■ **Exercise brief**
Your response should be the lines from the one containing "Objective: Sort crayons" through the end of the material, copied exactly and with nothing added.

■ **Available data**
"""

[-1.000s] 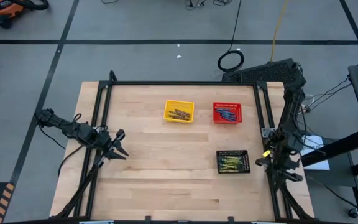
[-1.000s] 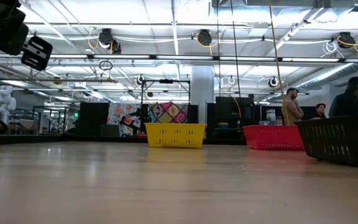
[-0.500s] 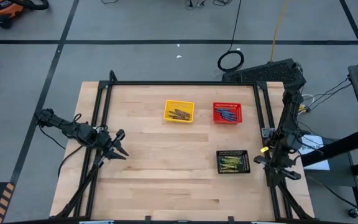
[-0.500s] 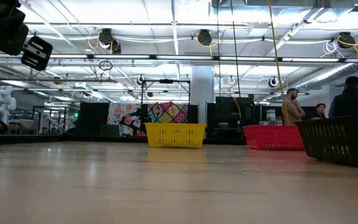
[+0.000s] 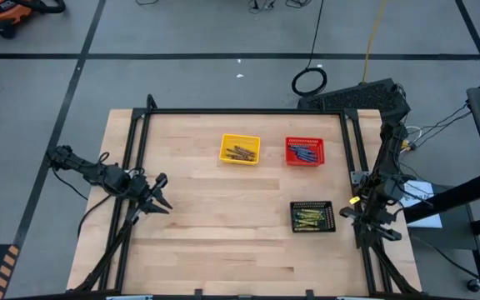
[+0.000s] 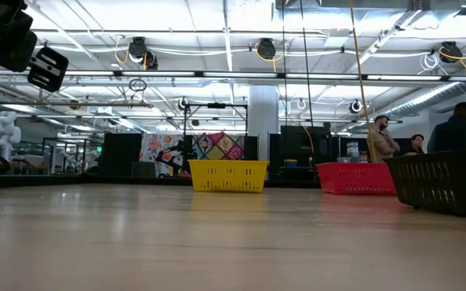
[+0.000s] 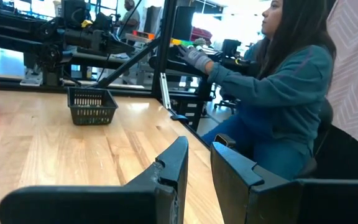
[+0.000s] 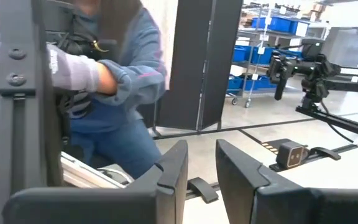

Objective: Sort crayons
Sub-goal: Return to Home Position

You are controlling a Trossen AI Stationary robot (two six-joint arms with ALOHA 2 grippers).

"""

■ **Response box**
Objective: Sort crayons
Sub-goal: Return to Home Position

You are controlling a Trossen AI Stationary robot (two six-joint arms with ALOHA 2 grippers).

Nothing else belongs to this answer.